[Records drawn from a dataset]

● ● ● ● ●

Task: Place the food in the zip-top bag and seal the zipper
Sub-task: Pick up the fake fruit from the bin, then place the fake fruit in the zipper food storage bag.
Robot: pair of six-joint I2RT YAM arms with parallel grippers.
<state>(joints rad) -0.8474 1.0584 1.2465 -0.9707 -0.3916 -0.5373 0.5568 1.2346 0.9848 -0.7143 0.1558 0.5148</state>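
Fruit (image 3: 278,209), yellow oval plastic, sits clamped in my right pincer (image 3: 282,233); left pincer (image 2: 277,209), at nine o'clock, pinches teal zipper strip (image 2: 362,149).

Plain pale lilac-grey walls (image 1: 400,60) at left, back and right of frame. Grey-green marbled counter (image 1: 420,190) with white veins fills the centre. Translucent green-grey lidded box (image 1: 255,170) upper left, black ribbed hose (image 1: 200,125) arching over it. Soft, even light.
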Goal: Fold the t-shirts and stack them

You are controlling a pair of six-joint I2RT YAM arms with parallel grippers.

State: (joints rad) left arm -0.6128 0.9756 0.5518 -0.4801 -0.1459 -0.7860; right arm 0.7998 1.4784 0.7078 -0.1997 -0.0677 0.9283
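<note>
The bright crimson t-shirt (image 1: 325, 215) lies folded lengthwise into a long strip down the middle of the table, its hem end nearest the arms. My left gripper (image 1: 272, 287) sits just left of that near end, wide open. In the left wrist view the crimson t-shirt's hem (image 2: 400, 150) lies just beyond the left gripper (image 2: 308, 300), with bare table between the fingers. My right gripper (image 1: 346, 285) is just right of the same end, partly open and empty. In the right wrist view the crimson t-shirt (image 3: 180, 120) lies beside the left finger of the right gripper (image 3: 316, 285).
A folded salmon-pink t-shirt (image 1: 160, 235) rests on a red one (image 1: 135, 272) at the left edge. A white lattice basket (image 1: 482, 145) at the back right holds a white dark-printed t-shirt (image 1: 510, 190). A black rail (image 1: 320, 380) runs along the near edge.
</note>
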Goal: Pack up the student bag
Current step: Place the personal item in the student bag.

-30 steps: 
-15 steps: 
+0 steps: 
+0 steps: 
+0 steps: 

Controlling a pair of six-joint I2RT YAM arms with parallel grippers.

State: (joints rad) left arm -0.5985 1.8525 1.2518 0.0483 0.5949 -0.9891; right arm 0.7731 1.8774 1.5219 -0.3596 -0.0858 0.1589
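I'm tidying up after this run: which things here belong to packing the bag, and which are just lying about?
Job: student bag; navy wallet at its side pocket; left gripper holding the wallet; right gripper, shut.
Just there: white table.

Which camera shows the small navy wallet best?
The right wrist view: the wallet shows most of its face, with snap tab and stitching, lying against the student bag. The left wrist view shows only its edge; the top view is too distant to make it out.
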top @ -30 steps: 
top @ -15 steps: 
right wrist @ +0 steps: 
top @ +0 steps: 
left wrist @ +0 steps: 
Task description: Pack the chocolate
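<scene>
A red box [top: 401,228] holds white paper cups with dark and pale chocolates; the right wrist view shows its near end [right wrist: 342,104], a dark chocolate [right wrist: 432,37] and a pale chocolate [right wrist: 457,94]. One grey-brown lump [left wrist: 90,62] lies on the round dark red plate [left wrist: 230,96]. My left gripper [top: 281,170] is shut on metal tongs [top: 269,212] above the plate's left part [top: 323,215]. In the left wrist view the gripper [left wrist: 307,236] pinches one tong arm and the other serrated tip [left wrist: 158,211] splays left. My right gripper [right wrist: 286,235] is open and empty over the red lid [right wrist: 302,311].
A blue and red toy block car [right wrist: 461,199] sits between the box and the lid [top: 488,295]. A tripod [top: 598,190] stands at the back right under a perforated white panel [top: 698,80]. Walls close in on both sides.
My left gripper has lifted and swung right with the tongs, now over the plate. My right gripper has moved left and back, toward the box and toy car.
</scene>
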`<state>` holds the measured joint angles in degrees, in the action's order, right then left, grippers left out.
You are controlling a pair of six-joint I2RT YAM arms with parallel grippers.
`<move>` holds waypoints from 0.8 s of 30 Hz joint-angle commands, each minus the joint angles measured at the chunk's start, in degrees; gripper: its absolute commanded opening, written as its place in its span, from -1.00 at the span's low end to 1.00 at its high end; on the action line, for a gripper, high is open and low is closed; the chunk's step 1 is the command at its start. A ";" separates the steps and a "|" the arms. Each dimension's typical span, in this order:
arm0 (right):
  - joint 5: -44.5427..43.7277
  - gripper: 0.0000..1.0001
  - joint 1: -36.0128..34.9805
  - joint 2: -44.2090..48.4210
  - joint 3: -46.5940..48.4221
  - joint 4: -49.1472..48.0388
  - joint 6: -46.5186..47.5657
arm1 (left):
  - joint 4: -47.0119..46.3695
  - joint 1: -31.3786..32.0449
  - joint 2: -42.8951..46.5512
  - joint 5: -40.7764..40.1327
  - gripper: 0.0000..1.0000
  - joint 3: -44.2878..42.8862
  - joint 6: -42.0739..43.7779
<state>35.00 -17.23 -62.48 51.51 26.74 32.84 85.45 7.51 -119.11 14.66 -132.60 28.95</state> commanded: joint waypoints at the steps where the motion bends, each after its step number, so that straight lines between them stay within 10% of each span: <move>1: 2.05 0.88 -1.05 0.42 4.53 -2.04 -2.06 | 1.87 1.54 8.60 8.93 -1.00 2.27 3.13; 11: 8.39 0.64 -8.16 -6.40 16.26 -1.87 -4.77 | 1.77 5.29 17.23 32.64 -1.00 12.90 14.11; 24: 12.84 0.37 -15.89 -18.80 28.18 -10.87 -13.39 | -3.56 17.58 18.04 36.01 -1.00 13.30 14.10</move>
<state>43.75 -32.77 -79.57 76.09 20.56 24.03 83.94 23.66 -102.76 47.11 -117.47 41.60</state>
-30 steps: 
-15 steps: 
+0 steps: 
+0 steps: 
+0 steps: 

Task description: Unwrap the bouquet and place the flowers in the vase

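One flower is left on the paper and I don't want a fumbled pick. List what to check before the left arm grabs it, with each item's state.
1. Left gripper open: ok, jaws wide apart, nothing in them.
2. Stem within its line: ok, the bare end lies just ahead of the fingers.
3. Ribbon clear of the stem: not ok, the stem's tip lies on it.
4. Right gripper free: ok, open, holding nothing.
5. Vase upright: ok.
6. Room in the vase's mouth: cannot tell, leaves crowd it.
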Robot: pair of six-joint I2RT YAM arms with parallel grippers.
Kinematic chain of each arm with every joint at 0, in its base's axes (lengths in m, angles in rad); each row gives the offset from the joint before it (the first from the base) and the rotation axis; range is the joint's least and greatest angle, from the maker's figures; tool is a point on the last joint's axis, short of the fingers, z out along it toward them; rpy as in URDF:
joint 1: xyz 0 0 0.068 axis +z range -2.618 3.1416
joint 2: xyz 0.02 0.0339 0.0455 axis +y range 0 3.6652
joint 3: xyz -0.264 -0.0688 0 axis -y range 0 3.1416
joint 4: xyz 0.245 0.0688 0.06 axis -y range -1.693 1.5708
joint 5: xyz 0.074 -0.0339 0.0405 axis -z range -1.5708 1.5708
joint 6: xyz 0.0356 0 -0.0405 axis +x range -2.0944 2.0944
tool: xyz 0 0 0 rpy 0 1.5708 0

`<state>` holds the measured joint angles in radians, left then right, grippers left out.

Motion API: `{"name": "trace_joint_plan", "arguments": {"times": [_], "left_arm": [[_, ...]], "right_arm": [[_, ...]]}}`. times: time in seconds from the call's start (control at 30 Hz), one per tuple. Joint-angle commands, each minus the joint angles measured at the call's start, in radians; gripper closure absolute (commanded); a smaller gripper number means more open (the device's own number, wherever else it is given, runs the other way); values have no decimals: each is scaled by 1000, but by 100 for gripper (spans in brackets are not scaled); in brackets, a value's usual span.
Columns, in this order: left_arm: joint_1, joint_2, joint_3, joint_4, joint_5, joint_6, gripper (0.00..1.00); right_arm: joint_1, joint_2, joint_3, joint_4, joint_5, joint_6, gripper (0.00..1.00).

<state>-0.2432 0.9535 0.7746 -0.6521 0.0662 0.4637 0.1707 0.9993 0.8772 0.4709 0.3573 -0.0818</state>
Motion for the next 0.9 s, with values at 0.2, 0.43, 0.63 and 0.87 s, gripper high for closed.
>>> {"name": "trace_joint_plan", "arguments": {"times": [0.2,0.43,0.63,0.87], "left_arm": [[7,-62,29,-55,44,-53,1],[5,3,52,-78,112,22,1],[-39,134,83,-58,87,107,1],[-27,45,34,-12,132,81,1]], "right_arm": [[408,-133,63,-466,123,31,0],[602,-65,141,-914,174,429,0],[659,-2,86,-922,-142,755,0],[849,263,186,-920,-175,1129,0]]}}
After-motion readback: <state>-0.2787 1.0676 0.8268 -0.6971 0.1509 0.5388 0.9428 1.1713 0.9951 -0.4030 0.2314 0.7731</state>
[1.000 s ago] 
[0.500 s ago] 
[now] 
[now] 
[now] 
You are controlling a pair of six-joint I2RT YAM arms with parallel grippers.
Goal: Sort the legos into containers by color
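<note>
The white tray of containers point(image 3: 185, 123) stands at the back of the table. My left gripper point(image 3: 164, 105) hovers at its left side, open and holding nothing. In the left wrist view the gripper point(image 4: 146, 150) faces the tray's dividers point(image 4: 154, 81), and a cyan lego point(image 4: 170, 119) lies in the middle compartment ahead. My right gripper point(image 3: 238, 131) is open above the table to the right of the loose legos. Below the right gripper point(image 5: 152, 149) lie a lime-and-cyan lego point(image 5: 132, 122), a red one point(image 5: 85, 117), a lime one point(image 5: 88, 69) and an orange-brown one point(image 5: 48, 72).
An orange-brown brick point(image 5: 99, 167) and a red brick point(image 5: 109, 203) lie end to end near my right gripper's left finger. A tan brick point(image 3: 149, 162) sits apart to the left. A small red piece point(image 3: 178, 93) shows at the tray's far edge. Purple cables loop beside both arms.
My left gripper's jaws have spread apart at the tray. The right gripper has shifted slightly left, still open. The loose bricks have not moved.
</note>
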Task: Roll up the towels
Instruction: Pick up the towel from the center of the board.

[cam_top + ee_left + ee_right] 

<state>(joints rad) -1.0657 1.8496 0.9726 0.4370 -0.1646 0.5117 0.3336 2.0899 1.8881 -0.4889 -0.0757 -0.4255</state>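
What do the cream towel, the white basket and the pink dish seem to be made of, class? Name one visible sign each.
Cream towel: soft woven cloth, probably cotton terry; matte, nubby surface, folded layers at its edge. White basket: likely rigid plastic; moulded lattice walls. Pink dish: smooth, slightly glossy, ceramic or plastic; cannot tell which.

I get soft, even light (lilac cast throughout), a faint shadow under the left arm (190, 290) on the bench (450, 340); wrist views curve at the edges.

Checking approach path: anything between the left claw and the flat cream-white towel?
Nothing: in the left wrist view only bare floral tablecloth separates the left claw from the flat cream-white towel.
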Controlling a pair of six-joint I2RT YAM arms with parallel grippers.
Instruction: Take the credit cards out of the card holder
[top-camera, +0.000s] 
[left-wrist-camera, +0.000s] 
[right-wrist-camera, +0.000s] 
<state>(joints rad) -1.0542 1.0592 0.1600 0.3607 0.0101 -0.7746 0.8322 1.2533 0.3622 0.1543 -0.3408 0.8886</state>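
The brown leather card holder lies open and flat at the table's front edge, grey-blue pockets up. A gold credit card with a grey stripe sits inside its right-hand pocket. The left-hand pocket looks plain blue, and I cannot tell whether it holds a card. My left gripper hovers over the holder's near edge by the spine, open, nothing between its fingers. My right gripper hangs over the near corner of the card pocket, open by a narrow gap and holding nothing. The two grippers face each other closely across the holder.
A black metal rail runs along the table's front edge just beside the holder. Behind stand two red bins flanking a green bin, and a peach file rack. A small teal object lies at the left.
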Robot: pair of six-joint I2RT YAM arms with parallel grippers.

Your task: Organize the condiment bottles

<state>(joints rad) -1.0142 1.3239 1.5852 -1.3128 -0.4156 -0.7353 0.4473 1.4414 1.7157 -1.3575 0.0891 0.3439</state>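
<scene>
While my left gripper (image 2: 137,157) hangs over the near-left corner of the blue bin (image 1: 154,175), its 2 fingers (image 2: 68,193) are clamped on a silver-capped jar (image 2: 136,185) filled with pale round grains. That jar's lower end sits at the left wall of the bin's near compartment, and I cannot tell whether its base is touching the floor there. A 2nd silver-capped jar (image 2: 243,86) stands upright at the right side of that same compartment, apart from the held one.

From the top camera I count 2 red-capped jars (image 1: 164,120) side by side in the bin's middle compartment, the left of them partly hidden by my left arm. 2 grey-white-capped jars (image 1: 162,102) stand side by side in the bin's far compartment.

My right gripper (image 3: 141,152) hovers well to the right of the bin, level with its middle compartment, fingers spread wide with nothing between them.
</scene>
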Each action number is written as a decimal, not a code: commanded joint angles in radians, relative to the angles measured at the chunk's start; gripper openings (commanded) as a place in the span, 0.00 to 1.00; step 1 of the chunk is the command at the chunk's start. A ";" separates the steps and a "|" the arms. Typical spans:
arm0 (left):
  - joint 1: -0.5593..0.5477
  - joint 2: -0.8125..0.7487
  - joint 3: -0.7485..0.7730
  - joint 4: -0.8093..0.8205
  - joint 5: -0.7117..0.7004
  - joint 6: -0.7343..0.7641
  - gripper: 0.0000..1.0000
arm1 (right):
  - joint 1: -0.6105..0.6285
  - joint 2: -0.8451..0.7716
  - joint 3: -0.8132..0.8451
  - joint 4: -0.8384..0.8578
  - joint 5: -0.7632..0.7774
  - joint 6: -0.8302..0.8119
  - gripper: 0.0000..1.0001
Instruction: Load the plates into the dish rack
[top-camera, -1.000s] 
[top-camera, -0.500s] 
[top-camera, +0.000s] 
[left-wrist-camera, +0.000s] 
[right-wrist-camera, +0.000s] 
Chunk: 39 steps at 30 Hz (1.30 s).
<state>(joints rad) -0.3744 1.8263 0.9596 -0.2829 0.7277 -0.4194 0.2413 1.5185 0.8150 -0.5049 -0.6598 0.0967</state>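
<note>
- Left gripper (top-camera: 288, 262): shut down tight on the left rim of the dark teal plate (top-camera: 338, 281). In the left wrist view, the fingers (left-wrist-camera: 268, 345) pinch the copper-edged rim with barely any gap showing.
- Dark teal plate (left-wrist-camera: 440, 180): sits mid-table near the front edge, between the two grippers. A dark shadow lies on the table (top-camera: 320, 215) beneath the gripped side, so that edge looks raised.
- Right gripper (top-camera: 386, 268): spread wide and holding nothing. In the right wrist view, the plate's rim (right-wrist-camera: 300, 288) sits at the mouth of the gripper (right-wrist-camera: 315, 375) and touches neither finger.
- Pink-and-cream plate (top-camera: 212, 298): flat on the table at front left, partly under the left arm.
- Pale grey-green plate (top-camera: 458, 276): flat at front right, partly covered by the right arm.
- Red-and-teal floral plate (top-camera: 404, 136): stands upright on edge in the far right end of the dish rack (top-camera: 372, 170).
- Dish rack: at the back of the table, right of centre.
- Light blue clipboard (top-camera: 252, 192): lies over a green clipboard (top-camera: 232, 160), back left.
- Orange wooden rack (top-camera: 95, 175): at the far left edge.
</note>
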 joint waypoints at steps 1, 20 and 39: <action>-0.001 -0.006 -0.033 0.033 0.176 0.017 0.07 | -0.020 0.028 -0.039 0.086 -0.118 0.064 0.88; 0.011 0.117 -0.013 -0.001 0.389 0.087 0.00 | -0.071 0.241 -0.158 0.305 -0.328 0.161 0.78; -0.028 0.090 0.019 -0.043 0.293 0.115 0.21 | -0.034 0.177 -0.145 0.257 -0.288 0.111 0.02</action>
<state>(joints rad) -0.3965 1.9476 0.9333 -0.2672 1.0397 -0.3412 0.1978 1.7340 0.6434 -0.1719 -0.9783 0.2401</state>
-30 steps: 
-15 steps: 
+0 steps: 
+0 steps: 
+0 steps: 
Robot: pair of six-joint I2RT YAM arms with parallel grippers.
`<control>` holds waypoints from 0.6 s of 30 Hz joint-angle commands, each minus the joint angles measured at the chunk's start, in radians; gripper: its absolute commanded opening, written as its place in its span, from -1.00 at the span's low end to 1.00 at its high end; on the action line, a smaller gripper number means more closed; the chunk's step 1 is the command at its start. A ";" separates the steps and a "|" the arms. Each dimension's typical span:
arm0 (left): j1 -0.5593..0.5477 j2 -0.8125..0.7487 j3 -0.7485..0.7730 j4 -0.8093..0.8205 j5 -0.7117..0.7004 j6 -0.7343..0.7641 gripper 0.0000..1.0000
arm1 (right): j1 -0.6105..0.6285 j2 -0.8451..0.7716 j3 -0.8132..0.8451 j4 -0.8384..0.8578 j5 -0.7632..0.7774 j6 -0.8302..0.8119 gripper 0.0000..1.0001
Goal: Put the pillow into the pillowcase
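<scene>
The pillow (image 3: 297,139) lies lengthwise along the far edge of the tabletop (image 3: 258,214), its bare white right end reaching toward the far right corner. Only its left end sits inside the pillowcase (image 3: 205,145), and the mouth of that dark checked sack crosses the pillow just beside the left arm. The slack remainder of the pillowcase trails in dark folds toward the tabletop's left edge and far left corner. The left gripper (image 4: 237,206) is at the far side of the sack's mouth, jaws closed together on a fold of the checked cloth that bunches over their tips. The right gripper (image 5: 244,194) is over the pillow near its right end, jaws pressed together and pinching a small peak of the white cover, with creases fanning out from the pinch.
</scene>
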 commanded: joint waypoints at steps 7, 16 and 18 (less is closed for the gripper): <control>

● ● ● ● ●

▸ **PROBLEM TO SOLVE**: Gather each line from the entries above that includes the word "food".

▸ **WRITTEN ANSWER**:
Task: Place the food in the zip-top bag and seal the zipper
Sub-task: Pick up the fake fruit from the bin, then place the fake fruit in the zipper food storage bag.

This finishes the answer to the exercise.